* **Exercise directions**
Only a number is expected in reply: the number of lines below that include the word "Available".
------------------------
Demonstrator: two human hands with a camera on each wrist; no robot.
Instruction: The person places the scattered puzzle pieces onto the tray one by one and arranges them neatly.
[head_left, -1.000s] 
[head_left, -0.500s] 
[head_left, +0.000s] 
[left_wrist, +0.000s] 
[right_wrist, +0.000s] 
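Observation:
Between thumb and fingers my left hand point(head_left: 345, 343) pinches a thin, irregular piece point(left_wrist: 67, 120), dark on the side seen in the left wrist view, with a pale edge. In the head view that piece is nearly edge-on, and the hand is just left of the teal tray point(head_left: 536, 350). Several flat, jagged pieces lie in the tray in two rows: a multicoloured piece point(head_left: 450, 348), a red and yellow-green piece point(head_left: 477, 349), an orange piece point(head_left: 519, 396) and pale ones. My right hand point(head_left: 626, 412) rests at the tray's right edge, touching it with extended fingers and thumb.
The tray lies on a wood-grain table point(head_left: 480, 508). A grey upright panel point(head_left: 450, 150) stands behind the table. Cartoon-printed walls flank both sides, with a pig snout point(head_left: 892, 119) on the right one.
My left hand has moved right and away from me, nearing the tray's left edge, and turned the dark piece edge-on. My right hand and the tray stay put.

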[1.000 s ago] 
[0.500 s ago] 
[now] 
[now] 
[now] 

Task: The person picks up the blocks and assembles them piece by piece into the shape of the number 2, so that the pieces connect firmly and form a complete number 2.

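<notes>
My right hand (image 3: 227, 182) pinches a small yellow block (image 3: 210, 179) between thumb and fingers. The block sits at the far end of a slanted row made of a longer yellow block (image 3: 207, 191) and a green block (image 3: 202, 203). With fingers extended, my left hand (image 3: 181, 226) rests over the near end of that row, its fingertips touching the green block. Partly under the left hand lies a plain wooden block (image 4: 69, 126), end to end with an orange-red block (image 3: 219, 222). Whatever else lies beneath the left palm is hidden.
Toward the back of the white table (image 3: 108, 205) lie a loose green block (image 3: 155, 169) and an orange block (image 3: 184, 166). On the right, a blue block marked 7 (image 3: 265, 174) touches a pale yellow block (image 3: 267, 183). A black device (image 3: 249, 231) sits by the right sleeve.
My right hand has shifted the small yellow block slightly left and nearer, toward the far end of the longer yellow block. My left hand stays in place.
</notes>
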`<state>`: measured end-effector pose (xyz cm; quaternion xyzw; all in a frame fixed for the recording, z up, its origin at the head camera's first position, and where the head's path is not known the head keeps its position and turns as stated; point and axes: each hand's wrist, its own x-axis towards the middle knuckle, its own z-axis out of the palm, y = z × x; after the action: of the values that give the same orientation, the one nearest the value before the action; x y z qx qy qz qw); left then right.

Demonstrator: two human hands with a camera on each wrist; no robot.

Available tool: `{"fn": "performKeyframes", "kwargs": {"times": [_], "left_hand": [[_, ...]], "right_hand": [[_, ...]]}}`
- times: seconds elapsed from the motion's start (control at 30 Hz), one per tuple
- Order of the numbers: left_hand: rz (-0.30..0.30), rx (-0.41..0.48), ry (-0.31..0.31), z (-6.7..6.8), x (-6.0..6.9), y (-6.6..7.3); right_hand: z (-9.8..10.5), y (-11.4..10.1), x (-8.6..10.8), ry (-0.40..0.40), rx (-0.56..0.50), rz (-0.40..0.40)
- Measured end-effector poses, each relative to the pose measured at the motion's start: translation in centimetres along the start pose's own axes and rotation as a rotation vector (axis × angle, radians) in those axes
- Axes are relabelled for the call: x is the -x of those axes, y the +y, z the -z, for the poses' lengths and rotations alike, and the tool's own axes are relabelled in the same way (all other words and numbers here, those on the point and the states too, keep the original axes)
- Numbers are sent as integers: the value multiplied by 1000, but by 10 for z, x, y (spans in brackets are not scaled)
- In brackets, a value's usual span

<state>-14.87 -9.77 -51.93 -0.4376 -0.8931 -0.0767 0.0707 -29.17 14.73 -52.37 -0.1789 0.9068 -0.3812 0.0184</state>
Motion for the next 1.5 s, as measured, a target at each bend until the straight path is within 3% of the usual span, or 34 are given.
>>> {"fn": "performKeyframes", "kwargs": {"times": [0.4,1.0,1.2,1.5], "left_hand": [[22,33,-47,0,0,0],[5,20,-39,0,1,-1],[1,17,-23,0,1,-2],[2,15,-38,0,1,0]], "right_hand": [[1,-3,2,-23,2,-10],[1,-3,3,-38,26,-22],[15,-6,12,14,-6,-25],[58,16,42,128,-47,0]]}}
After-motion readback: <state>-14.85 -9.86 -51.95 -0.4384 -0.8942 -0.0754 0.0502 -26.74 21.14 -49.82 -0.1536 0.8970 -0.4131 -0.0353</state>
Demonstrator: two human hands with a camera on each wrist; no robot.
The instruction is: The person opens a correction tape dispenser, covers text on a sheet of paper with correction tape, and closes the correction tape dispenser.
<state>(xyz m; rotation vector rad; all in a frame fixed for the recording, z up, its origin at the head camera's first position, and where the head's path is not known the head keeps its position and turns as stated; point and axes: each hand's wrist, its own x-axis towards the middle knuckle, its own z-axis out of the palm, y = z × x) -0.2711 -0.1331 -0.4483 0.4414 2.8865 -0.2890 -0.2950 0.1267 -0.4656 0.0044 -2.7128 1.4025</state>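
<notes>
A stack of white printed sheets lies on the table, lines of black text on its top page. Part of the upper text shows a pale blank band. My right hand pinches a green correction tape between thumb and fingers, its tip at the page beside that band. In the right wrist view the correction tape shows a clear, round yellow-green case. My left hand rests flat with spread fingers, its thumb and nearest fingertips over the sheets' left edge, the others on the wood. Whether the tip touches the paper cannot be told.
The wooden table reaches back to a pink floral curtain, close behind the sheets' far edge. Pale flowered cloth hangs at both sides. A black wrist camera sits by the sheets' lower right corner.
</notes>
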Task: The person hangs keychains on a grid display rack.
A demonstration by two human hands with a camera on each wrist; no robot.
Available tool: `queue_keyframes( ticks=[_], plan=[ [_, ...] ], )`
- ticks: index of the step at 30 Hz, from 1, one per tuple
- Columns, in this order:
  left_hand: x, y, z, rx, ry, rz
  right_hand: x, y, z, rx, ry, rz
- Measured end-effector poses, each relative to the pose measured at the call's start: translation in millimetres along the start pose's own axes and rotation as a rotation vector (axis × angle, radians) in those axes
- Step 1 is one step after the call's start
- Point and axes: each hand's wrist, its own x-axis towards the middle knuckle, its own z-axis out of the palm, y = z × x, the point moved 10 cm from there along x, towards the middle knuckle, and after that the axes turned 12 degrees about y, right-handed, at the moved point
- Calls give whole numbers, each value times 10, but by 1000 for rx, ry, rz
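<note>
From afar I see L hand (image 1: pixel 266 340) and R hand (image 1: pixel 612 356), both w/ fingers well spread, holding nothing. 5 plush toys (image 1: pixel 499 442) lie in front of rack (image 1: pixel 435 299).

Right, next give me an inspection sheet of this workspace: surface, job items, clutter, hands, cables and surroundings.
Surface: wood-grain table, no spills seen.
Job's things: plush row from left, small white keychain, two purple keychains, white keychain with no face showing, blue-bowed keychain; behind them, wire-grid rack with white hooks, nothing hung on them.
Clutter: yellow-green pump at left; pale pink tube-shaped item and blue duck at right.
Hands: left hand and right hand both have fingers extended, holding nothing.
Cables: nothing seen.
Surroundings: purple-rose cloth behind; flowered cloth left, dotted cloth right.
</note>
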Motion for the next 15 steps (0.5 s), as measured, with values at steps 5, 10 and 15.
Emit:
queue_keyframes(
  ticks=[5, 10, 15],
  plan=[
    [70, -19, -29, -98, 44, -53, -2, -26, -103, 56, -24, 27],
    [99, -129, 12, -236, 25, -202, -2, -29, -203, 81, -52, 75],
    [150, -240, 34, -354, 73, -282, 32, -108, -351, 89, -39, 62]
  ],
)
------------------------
* **Output**
2